Lew Luce

No. 81
- Position: Running back

Personal information
- Born: April 3, 1938 Washington, D.C., U.S.
- Died: March 22, 2020 (aged 81) Washington, D.C., U.S.

Career information
- College: Penn State

Career history
- 1961: Washington Redskins
- Stats at Pro Football Reference

= Lew Luce =

American football player (1938–2020)

Llewellyn Attsett Luce Jr. (April 3, 1938 – March 22, 2020) was an American football running back in the National Football League for the Washington Redskins. He played college football at Penn State University.

== Biography ==
Born in Washington, D.C., Luce arrived at Woodrow Wilson High School in the fall of 1953 and as a tenth grade sophomore led Wilson to its third and last Interhigh basketball championship.

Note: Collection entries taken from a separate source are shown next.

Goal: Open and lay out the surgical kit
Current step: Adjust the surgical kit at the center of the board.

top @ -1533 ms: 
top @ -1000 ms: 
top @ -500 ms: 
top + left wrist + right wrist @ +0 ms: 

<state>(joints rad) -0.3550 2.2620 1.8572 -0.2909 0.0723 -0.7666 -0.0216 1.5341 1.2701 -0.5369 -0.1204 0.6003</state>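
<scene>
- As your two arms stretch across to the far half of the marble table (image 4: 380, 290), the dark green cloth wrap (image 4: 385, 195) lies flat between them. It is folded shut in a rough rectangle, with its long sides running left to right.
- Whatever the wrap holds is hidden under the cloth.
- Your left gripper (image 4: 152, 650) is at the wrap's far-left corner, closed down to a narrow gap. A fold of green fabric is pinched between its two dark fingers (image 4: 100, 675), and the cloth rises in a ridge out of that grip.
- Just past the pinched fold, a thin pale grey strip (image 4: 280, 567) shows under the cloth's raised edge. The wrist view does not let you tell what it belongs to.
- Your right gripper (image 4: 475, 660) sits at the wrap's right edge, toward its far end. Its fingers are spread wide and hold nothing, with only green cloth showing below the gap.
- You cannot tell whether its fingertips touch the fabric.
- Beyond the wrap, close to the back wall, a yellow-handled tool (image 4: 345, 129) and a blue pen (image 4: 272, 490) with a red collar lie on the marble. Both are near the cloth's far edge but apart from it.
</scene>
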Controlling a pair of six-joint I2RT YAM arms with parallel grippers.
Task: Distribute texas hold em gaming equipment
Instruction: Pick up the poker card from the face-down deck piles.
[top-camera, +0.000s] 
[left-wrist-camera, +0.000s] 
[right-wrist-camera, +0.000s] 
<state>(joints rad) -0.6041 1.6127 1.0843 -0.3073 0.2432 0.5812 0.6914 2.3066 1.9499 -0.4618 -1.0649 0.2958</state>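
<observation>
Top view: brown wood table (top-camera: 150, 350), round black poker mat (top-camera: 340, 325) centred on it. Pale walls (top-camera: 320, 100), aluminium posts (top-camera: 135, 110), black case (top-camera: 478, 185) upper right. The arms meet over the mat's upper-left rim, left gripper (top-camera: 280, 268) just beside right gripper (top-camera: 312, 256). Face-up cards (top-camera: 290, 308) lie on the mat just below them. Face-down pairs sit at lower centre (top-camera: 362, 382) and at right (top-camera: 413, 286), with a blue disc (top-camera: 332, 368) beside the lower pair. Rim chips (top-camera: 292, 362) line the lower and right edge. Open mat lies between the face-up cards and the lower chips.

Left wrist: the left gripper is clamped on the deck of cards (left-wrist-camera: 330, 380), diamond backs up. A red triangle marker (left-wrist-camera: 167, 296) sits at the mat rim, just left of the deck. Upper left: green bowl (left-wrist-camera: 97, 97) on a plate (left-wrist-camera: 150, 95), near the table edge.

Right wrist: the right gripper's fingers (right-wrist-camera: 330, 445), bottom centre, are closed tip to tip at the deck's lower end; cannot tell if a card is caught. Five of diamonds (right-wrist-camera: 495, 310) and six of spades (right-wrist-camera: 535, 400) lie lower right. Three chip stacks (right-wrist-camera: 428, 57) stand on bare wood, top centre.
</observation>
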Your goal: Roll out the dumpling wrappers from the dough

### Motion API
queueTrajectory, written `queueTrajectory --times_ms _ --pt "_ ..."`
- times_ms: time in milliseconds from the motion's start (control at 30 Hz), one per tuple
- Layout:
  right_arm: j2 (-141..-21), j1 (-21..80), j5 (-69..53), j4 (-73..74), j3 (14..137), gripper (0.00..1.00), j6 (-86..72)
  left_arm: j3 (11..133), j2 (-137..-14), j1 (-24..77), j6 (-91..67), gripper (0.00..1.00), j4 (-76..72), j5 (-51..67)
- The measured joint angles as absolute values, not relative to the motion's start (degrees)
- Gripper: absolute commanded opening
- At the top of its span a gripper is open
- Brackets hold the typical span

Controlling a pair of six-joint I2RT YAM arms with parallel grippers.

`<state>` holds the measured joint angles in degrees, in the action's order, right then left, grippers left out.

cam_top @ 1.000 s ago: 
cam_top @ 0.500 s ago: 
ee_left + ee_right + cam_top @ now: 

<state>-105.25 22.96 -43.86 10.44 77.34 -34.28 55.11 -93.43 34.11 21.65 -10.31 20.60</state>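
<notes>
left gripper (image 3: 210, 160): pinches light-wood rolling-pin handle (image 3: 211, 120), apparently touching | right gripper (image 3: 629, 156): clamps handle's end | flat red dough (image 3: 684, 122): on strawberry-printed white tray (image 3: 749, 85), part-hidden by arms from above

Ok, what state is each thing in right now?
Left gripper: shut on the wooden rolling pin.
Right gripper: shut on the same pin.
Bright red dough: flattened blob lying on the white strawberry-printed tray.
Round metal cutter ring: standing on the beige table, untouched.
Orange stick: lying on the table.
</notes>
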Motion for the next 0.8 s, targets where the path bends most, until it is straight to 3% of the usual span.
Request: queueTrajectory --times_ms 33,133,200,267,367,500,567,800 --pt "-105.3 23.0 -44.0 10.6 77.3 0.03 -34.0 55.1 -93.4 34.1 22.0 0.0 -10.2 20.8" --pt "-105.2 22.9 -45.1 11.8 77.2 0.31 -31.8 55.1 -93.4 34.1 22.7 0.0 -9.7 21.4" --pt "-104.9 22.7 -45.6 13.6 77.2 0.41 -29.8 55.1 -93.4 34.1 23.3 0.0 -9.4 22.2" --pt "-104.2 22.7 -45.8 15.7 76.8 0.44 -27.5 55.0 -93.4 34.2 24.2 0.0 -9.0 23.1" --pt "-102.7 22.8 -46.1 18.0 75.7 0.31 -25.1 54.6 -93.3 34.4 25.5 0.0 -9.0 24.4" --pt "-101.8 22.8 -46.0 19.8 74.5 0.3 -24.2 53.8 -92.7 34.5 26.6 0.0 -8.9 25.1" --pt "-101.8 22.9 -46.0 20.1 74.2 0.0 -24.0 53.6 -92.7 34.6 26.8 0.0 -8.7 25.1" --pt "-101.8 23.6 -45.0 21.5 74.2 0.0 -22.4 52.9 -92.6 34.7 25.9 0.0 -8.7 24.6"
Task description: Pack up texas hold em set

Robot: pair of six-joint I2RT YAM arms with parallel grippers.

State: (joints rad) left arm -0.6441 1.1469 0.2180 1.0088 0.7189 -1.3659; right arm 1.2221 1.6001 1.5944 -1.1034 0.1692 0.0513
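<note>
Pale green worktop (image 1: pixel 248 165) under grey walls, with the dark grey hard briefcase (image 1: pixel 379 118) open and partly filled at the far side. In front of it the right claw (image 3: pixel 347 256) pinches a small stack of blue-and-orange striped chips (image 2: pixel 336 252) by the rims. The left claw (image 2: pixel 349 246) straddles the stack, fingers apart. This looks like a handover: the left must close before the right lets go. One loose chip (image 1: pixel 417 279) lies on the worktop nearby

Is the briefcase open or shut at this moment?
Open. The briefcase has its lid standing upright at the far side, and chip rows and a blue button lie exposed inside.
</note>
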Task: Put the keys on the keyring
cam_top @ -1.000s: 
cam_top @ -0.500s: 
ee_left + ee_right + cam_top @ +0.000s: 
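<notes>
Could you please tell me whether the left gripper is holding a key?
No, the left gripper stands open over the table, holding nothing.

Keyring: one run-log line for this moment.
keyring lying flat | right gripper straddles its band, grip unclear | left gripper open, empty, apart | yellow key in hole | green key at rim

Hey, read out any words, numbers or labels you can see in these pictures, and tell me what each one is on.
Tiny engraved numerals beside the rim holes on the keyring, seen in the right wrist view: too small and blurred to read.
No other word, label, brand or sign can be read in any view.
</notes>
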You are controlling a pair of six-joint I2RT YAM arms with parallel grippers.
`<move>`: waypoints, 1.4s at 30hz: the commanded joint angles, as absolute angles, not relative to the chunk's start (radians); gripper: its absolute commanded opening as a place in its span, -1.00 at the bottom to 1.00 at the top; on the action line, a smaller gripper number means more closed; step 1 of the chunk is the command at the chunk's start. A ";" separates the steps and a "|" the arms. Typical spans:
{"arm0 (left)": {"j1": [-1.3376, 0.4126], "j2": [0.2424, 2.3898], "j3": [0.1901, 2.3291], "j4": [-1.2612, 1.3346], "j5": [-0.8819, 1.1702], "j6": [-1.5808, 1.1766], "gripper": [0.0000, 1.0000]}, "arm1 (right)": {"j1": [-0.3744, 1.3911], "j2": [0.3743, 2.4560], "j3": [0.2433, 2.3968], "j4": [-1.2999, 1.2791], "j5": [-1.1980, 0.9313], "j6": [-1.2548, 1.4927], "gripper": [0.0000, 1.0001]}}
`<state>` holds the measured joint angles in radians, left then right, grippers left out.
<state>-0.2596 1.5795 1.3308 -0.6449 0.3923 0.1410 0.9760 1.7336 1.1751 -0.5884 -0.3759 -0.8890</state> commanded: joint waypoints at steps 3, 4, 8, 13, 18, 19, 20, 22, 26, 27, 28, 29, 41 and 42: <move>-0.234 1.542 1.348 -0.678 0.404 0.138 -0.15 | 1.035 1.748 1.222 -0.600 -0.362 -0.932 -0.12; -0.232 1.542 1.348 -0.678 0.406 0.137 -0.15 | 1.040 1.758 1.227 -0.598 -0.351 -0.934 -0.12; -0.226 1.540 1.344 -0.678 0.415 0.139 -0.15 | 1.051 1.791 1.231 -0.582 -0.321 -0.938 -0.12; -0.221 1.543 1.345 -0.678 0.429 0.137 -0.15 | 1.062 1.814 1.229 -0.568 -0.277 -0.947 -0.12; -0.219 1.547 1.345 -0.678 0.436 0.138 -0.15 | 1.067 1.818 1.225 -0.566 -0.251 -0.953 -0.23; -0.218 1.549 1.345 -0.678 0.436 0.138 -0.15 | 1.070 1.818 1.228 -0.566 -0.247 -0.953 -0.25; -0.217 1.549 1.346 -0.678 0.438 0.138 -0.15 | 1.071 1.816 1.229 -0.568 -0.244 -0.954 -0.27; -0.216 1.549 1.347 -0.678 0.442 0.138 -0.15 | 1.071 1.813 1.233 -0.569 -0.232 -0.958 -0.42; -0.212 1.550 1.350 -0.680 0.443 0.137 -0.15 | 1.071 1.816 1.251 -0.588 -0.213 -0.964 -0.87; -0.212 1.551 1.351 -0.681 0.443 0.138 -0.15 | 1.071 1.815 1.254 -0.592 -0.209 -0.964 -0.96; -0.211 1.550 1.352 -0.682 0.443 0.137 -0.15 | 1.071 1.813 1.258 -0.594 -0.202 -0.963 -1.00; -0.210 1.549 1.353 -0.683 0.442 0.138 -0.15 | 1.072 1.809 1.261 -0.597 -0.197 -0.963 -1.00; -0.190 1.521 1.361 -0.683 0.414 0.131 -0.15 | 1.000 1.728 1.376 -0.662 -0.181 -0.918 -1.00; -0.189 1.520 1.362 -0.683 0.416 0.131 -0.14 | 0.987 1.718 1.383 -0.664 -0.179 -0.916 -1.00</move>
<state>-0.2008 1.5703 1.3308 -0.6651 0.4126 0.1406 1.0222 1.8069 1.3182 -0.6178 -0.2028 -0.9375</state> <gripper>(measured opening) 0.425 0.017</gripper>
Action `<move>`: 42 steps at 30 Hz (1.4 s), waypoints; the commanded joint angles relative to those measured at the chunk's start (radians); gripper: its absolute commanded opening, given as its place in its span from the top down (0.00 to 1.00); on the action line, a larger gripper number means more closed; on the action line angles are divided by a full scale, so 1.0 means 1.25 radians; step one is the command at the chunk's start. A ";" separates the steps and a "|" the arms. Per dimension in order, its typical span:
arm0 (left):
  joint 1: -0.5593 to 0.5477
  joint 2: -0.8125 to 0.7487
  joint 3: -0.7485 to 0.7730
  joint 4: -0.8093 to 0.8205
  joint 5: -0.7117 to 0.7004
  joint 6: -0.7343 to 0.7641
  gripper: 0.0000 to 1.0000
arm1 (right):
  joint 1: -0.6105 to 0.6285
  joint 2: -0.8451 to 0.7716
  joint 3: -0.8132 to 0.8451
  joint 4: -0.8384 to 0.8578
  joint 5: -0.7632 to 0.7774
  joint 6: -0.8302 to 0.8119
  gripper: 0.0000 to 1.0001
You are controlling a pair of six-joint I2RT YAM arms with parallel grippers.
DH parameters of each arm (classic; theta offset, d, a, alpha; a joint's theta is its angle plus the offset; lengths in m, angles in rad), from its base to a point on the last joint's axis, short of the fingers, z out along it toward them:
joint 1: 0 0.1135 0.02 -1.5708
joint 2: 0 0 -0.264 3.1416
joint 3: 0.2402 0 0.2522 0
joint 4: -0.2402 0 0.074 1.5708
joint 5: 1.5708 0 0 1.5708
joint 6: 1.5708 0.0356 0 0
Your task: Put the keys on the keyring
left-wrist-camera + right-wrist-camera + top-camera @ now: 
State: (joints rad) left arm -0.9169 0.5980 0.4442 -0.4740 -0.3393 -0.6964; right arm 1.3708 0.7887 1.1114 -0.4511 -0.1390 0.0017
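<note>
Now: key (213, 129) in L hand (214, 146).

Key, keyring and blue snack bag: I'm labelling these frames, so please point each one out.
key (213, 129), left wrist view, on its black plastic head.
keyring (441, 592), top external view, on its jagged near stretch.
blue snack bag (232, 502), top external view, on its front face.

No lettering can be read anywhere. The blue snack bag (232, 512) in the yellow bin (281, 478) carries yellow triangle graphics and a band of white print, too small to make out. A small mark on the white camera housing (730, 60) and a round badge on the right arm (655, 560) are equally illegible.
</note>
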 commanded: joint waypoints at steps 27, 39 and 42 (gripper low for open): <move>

He broke the Interhigh season scoring record of Wilson's Lonnie Herzbrun on the last day of the regular season only to have it broken that same night by Anacostia High School's Zeke Zirkle. Luce was a three-time All Met in basketball. Following his successful athletic career at Wilson, Lew was a 3 sport star and was named to the Bullis Prep Athletic Hall of Fame for his play in the 56–57 season. He earned a scholarship and enrolled at Penn State in the Fall of 57 and helped lead the PSU frosh to a 23–13 win over the Joe Bellino led Navy Plebes. Luce later became a football coaching assistant at Florida State.
Luce returned to his Wilson alma mater in 1966 as head football coach of their first winning season in 7 years.

Luce died on March 22, 2020, at the age of 81.